The onco ward is fairly quiet. I mean, there are a couple of people who have loud voices, but you can shut the door and shut out the noise. On the peds ward, there is CONSTANT noise. They use a loudspeaker to call patients to the treatment room, to ask if anyone has a charger for an iPhone 5, to remind the parents to return the breakfast, lunch, and dinner trays -- it is noisy. And EVERY day is grand rounds, with TONS of students and doctors who think their stories are more important than my kid's rest, and MORONIC IDIOTS who use tongue depressors to check my kid's throat when his mouth is FULL OF BLEEDING SORES. (I refused to help that guy. Pretty sure Adi gave him a black eye.) (Just kidding.) (Sort of.)

On Sunday, Adi was supposed to get platelets, but they waited until the platelets were delivered to try to put in a peripheral line, and then things didn't go well, and then they finally got a line in, but it wasn't a good line, and so the platelets were going in veeeeeeerrrrrrrry slowly, so they tried to use this doohickey that puts pressure on a syringe, and in the end -- and it causes me actual physical pain to write this -- the platelets expired and they THREW THEM IN THE TRASH.

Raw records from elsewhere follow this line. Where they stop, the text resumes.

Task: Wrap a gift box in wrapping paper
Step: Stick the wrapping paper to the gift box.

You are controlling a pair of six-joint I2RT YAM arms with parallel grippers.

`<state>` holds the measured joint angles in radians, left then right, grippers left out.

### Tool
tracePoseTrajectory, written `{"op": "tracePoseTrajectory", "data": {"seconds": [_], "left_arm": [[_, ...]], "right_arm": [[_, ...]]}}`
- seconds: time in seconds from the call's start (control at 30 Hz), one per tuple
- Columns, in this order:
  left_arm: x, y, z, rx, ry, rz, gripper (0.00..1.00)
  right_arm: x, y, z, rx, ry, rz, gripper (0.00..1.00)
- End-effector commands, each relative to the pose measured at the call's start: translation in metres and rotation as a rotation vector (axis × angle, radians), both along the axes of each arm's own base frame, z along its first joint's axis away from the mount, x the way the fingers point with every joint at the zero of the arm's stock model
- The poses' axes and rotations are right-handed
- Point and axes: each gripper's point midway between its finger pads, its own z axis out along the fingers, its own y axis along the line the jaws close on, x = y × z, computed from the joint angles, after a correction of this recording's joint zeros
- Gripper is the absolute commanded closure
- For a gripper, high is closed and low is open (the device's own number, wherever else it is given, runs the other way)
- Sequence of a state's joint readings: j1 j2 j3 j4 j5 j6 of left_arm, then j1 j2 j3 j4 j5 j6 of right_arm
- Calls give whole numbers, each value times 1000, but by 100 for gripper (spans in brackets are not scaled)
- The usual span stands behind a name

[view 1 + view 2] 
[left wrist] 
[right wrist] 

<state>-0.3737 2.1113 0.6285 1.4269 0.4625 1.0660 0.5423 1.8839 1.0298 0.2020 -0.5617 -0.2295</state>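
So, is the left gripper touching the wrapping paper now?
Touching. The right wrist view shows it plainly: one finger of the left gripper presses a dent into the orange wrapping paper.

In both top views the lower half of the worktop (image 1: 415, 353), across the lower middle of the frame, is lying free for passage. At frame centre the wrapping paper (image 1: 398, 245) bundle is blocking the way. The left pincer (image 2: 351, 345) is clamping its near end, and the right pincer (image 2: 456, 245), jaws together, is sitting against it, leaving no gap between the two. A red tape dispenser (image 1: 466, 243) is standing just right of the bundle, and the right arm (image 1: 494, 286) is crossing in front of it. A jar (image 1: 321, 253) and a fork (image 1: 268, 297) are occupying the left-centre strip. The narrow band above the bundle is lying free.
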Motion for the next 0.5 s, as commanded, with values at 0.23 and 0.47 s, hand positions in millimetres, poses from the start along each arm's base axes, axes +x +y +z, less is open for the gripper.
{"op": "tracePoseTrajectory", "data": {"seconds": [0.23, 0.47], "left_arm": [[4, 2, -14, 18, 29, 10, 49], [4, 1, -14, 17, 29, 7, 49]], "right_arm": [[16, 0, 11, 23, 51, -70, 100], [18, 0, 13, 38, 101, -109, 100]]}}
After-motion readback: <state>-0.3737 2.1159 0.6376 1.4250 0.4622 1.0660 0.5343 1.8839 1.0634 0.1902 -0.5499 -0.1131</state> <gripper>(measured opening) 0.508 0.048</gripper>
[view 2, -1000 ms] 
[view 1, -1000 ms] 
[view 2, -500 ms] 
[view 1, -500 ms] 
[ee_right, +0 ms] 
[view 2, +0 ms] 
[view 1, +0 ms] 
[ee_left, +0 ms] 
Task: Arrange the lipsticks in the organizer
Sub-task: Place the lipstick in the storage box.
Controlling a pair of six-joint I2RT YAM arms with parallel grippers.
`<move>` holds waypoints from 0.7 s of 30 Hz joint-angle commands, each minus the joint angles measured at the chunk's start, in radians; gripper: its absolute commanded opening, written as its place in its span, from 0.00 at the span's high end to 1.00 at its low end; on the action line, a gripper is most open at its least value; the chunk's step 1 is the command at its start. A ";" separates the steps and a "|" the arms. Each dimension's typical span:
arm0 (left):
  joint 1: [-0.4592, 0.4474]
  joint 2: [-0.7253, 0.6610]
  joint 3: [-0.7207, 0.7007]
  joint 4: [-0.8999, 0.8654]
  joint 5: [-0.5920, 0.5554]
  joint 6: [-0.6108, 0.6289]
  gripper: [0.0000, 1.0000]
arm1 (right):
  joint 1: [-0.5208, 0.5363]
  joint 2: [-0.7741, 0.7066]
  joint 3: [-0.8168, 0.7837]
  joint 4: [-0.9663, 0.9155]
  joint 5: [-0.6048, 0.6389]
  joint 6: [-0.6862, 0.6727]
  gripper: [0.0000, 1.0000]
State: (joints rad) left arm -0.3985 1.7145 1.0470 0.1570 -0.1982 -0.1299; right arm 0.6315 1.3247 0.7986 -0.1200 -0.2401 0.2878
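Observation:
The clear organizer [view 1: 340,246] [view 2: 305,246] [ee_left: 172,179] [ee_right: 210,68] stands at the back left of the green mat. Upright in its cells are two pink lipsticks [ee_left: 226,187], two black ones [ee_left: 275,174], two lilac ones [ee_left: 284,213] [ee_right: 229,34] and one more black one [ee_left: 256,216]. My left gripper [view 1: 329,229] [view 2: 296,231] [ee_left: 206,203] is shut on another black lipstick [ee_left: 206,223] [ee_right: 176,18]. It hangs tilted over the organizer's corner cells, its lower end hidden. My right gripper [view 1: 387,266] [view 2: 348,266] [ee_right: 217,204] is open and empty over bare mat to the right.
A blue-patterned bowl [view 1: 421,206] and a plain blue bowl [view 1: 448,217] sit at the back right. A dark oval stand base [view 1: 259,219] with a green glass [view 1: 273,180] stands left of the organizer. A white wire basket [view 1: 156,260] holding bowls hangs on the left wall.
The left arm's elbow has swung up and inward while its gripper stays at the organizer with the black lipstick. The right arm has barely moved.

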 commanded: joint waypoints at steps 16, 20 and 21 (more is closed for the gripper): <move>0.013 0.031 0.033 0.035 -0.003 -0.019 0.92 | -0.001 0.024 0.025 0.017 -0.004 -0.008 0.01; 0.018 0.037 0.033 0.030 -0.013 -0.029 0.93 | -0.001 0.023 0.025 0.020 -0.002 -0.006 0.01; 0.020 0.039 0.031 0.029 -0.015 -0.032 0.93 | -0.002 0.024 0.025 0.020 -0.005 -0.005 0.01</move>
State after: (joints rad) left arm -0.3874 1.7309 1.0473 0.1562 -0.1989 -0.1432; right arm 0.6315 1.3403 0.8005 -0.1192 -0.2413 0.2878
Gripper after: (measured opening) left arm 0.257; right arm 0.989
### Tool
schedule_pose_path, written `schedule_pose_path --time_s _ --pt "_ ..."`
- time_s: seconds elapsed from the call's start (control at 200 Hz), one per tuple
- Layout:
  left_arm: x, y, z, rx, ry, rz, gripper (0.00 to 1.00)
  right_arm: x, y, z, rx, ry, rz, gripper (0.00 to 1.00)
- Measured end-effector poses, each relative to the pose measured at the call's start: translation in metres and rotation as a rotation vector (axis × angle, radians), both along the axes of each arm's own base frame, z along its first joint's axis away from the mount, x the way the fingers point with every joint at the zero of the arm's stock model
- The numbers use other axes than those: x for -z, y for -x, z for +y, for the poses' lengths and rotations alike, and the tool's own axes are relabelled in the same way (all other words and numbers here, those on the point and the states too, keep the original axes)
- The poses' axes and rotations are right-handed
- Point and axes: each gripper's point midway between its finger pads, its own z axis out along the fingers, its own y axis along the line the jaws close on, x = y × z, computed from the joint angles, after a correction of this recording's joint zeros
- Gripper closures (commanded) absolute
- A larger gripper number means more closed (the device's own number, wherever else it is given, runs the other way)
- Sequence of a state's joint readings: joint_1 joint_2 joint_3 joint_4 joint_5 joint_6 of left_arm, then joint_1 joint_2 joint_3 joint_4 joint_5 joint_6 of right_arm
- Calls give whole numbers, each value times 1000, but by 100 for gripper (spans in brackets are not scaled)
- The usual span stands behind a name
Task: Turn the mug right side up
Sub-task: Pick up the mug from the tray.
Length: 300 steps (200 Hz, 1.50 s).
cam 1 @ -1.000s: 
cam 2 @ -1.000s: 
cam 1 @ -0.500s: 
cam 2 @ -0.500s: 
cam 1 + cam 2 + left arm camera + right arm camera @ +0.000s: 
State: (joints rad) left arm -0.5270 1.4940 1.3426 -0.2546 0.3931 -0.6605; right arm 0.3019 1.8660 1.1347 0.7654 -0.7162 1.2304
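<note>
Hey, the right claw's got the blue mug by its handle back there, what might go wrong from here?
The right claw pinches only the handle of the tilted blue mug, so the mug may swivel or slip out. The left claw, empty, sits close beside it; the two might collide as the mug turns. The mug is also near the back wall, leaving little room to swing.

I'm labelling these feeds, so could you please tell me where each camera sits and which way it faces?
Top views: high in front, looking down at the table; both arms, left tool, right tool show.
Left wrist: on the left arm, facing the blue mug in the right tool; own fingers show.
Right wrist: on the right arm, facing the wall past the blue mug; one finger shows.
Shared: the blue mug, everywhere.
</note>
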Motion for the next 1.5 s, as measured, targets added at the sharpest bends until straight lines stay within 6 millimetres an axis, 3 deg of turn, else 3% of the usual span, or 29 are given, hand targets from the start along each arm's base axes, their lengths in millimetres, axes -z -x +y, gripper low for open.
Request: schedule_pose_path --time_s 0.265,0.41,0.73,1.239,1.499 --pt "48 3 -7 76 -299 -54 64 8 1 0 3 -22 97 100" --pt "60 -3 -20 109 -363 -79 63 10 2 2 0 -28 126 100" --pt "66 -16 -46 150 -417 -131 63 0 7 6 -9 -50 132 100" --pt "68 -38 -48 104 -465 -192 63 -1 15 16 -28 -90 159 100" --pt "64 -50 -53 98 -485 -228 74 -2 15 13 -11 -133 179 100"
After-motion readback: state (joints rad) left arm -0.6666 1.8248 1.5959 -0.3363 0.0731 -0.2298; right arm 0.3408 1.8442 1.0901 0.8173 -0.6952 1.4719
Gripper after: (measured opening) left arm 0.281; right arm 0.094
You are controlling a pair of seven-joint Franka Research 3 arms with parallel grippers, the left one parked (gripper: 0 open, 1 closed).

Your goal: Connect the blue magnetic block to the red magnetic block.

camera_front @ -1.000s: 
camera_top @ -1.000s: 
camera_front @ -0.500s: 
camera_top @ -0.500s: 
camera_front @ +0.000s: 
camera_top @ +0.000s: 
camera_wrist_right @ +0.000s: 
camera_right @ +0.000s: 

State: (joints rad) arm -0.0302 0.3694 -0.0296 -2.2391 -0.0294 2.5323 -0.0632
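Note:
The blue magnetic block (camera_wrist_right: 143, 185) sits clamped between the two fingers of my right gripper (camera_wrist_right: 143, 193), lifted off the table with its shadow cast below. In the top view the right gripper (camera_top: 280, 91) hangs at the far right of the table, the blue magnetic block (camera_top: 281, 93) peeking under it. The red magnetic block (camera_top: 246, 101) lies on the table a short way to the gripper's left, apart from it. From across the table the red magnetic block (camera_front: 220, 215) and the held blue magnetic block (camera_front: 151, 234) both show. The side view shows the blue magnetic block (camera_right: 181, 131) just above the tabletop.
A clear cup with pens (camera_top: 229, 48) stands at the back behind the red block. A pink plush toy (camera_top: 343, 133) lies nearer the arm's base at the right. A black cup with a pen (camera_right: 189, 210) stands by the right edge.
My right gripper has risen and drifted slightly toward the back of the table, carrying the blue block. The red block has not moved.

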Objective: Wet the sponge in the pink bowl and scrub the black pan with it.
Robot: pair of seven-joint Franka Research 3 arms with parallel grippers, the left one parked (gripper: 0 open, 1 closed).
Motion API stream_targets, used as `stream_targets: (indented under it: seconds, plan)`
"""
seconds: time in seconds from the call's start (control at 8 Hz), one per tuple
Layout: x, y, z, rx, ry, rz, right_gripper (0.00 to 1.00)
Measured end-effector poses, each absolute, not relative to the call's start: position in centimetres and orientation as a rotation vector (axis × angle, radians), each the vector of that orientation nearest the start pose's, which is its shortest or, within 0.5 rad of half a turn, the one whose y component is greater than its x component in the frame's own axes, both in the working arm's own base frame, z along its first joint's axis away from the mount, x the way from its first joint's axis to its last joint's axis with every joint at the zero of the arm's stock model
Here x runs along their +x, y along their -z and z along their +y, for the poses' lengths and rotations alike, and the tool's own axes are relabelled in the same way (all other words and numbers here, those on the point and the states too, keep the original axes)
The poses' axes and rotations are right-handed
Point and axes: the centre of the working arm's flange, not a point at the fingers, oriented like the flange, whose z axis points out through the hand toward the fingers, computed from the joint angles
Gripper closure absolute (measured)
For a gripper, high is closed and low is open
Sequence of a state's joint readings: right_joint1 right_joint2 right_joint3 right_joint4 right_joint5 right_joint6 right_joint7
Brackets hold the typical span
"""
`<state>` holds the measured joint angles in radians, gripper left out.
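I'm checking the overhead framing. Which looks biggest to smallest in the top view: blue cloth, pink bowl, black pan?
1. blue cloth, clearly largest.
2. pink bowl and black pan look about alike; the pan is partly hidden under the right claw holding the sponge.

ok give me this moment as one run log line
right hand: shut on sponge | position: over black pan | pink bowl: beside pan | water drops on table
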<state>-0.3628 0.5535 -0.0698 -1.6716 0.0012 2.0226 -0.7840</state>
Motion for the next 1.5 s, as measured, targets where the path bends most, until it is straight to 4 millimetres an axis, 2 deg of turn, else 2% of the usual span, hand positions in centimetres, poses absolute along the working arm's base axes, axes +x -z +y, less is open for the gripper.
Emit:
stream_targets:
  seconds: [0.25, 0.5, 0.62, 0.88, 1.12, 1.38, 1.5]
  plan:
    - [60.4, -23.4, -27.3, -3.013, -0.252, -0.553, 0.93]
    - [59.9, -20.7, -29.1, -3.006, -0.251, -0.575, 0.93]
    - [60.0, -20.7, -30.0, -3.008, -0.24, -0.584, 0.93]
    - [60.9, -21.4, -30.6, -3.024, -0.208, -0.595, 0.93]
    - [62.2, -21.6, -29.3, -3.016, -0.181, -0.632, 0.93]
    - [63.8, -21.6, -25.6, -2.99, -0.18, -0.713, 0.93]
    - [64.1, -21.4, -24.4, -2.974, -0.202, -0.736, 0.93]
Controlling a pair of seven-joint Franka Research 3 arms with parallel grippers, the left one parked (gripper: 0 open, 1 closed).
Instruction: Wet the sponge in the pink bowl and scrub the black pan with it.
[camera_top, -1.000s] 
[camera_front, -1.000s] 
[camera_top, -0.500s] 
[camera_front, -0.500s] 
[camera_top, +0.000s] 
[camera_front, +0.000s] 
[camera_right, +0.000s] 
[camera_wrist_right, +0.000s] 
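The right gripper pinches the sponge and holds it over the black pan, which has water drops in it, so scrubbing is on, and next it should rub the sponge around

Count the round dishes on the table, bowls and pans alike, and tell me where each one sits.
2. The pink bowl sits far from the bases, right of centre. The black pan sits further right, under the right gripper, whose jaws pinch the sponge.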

On Monday morning, Adi's platelets were still very low. "He needs platelets," I told them. No one even listened. On Monday evening, I told them to take a new CBC. They didn't. On Tuesday morning, when Adi woke up, his nose gushed blood -- it looked as if someone had been murdered in his bed. He coughed up huge chunks of mucousy blood (they look horrible, but the oncologist assured me that it wasn't anything to worry about) and bled and bled and bled. They got him hooked up to platelets at my insistence, and when his CBC came back, they discovered that his platelets had dropped to 5000. Hence the gushing blood.

That afternoon, when the oncologist came by and I related our adventures, she agreed that she would also push for Adi's swift transfer back to onco. And lo, the transfer order came, so the peds ward dosed Adi with his morphine and sent us on our way, which INFURIATED the onco ward nurses. "WHO TRANSFERS A KID WHILE HE'S GETTING MORPHINE?" they shrieked. "ALSO, WHAT ANIMAL PUT THIS SET IN, IT'S A MESS." Within the hour, they had us sorted, though, and all was well.

Today, Adi still has a fever, but his abdominal CT, echo-cardiogram, and eye exam were all normal. "So, why do you think he has a fever?" I asked the oncologist on the ward. He shrugged. "Eh, fever." he said. "So I shouldn't worry?" I asked. "You're his mother," he said. "It's your job to worry."

I EXCEL at my task.

Meanwhile, Adi has been playing quietly with his garbage cans for the past 4 or so hours. I watched two episodes of Homeland (GREAT FOR RELAXATION). And he's sucking down the first of two units of blood right now. Not a bad day.